Au Kenya, une surveillance du coronavirus à tous ses points d'entrée. © SIMON MAINA / AFP

L’Afrique a jusqu’à présent été relativement épargnée par le COVID-19, avec environ 6 000 cas recensés et 200 décès au moment de la rédaction du présent communiqué. Malheureusement, le pire reste à̀ venir.

La semaine dernière, le virus a atteint deux pays en guerre : la Libye et le Mali. Certains pays (l’Algérie et l’Afrique du Sud), ont commencé́ à̀ prendre des mesures de confinement. D’autres (le Sénégal et la RDC), ont déclaré l’état d’urgence.

Cependant, la distanciation sociale est pratiquement impossible à mettre en œuvre dans les bidonvilles de même que le lavage des mains. Un nombre croissant des citadins ne pourra pas aller travailler. Des mesures supplémentaires seront nécessaires et il convient de tirer les leçons des épidémies passées, telles qu’Ebola. Les pays africains n’ont pas de temps à perdre et doivent procéder à des tests et un traçage systématiques, et isoler les personnes infectées.

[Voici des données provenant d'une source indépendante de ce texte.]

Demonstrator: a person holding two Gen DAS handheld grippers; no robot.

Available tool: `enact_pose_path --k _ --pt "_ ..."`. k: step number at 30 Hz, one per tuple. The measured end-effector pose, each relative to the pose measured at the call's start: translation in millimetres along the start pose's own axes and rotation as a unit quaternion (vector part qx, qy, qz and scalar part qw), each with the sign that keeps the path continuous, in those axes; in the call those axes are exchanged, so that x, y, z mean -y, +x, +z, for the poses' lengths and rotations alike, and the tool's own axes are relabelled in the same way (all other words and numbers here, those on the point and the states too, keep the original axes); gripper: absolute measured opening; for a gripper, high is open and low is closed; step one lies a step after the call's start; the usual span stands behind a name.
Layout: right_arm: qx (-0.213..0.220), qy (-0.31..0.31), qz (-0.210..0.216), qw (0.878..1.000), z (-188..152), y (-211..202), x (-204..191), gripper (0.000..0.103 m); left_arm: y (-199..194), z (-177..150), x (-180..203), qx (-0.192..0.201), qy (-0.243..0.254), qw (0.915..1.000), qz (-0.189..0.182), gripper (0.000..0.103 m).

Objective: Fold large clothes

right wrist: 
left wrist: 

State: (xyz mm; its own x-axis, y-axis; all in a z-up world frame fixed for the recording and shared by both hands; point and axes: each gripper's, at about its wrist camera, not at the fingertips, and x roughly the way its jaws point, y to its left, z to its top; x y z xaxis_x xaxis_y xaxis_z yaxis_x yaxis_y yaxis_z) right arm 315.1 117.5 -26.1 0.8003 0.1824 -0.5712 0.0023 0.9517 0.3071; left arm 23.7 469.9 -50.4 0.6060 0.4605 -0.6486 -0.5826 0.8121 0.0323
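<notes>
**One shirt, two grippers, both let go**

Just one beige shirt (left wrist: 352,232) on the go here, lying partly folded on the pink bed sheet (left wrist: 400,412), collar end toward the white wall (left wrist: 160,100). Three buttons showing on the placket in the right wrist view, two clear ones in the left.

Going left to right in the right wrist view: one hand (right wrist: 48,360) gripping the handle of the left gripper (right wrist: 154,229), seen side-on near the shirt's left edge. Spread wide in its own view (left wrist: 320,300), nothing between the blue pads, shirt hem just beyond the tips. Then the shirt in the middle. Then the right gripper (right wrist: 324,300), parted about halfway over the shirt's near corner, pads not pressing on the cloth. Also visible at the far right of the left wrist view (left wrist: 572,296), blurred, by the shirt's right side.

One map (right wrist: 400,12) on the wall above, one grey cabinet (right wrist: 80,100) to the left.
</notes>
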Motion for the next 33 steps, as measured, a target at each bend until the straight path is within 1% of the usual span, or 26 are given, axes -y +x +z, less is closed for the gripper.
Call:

Le nombre des infections augmentant, l’Europe ne peut perdre de vue les dommages que causera le coronavirus à l’économie africaine. Les gouvernements occidentaux vont intervenir pour soutenir leurs entreprises, mais peu de gouvernements africains disposent des ressources nécessaires pour la relance économique.

Tout mettre en oeuvre

Le bien-être d’un milliard de personnes dépendra de la manière dont les gouvernements trouveront le juste équilibre entre sauver des vies et limiter le préjudice économique. Le tourisme s’est effondré. Les rapatriements de fonds pourraient suivre la même tendance.